KeywordsP-Glycoprotein Multicellular spheroids Multicellular drug resistance NSCLC
Multidrug resistance to chemotherapy is one of the biggest problems in the treatment of cancer. Currently, the best understood mechanism of multidrug resistance (MDR) is associated with the overexpression of protein efflux-pump known as P-glycoprotein (P-gp), but other non-Ppg mechanisms are also involved (i.e. MRP1, topoisomerases, glutathione-S transferases, etc). The P-gp is the protein product of the MDR-1 gene and is expressed as a transmembranal protein (Mr 170 000) capable of decreasing the intracellular concentration of a broad range of cytotoxic agents in an energy-dependant mediated efflux [1, 2]. Overexpression of P-gp in human cell lines confers resistance to many of the most effective chemotherapeutic agents used clinically in chemotherapy, including anthracyclines (e.g., doxorubicin (DXR)), Vinca alkaloids (e.g., vincristine), epipodophyllotoxins (e.g., etoposide), actinomycin D, paclitaxel, as well as many others non-chemotherapeutic agents like R hodamine-123 and ethidium bromide . Although the more accepted model is that the P-gp by itself extrude chemotherapeutic agents out of the cells, more recent studies suggest that P-gp activity may be modulated by cellular components such as membrane proteins, membrane-anchoring proteins or the composition of lipids themselves [4–7].
Since the first studies by Sutherland et al in 1979 , it was shown that tumour cells growing as multicellular spheroids resembles many of the behaviours found in solid tumours, including multicellular resistance (MCR) [9, 10]. Using the model of multicellular spheroids, several authors have shown that P-gp, is more efficient to conferring resistance in cells cultivated as spheroids as compared to cells cultivated as monolayers [11–13]. From these observations, one question arises: Can tumour cells modulate its P-gp activity as a direct consequence of the environmental condition where grown? To address this question, we studied an NSCLC cell line named INER-51 that showed a P-gp-mediated resistance to DXR in the spheroid model. In early studies with INER-51 cells, we found that the formation of multicellular spheroids does not show any increase in mRNA for MDR-1 gene or in a differential P-gp expression in the specific areas of the spherule.

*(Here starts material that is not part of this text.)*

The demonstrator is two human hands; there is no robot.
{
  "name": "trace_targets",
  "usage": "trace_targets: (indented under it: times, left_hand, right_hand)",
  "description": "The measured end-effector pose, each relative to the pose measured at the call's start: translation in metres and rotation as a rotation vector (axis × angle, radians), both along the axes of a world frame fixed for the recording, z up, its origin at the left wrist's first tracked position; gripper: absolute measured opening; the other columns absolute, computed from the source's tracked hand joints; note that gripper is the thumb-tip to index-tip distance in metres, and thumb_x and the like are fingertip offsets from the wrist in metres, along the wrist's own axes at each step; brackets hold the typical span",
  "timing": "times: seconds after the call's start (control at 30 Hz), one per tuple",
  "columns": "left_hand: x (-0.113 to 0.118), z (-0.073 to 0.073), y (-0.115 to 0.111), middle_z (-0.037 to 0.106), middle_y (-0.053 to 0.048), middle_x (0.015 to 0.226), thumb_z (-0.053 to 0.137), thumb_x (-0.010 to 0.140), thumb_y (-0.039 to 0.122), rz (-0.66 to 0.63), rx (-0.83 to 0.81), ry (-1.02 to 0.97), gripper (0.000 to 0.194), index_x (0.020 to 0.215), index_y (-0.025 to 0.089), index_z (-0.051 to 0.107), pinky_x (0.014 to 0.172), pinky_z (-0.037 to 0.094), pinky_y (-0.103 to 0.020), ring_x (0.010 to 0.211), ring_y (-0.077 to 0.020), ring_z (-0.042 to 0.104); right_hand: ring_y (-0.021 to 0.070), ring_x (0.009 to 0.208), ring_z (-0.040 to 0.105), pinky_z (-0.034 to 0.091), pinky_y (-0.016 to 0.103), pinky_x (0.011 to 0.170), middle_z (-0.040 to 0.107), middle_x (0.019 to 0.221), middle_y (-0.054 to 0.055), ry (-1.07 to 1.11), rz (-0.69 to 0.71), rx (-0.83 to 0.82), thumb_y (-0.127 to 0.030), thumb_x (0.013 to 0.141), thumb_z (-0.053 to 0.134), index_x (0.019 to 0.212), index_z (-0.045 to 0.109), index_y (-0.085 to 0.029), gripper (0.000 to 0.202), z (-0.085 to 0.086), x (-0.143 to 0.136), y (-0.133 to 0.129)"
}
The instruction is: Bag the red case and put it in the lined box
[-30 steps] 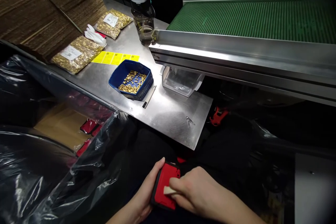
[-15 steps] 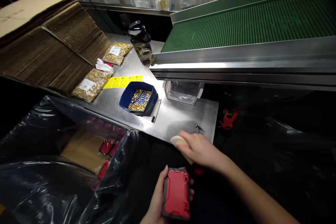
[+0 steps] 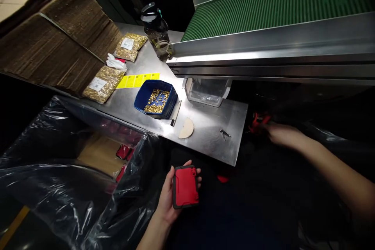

Doxorubicin and Rhodamine-123 retention in spheroids
Since the drug-retention is a dynamic process that involves drug uptake (simple diffusion) as well as drug linkage (diffusion vs. expulsion mediated for an active mechanism), we tried to determine whether a more efficient P-gp-dependent drug removal was responsible for allowing lower intracellular DXR concentrations. Thus, drug-removal in monolayers previously loaded with 30 μM of DXR during 30 min showed a first order decay reaction with a half-time of drug concentration at the first 5 minutes interval that indicated the presence of an active transport mechanism (Figure 1b). However, for multicellular spheroids the presence of active transport was not evident since its was not possible to load the cells with sufficient amounts of DXR to determine the efflux values. A common observation in these experiments was that a constant amount of DXR was retained for a longer period of time (45 minutes) in cells grown as monolayers. A possible explanation could be from the presence of positively charged-DXR, which stores in acidic vesicles as chromaffin granules and lysosomes [20, 21].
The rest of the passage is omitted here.